4.1.1 Mixture of Gaussians and its Bayes model

For each observation \({\mathbf{x}}_{n}\), we have a corresponding latent variable \({\mathbf{z}}_{n}\) comprising a 1-of-K binary vector with elements \(z_{nk}\) for \(k = 1, \ldots ,K.\) Note that when the \(k\)th element of the latent variable \({\mathbf{z}}_{n}\) takes 1, the corresponding \({\mathbf{x}}_{n}\) is generated from the kth mixture element of the Gaussian mixture models.

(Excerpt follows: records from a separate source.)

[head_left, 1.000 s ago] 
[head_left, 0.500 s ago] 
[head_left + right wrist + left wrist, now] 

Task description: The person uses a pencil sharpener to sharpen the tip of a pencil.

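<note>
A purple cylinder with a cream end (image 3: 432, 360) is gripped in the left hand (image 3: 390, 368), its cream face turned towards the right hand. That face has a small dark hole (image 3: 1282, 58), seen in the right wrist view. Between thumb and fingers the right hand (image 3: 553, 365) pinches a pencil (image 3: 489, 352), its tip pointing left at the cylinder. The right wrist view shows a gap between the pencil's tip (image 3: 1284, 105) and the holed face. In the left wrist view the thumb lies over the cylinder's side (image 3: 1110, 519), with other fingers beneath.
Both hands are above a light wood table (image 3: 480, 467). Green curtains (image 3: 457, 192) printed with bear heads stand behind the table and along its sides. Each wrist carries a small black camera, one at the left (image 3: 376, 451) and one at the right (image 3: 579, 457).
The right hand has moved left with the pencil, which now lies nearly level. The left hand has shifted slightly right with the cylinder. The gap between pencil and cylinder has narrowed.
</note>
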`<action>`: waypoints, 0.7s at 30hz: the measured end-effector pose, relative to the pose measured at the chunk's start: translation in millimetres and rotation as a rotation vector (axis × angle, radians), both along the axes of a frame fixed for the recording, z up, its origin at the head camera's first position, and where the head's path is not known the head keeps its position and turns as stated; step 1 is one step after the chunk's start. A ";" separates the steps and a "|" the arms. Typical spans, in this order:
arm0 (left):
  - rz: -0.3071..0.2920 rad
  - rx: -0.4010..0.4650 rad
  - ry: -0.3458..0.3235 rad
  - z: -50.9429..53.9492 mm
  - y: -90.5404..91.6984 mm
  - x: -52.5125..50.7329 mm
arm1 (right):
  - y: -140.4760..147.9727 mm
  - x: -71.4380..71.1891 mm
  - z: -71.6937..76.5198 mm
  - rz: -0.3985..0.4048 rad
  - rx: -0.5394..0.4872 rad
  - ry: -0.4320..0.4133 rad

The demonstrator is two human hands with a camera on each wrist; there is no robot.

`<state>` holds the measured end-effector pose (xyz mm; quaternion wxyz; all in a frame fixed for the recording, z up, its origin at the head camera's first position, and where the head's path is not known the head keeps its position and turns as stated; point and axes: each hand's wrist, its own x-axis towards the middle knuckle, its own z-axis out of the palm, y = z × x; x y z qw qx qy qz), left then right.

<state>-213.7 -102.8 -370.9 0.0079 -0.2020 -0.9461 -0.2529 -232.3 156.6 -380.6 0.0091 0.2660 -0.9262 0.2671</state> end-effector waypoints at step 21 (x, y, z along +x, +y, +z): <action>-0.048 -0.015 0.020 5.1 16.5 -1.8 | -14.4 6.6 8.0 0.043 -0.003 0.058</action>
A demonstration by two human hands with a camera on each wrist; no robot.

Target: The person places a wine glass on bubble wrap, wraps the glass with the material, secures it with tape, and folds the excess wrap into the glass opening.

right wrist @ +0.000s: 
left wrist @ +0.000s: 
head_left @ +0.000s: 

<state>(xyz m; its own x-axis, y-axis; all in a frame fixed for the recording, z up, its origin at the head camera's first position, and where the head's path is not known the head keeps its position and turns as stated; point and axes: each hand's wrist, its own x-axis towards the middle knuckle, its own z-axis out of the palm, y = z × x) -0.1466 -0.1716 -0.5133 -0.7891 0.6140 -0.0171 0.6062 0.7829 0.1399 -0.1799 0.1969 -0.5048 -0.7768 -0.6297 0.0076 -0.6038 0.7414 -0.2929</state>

Let \({\mathbf{X}} = \left\{ {{\mathbf{x}}_{1} , \ldots ,{\mathbf{x}}_{N} } \right\}\) be the observed data set and \({\mathbf{Z}} = \left\{ {{\mathbf{z}}_{1} , \ldots ,{\mathbf{z}}_{N} } \right\}\) be the latent vaiables. Then the conditional distribution of \(\mathbf{Z}\) for a given the mixing coefficients \({\varvec{\uppi}}\), and the conditional distribution of X for a given set of latent variables and component parameters can be defined as Eqs. (1) and (2), respectively.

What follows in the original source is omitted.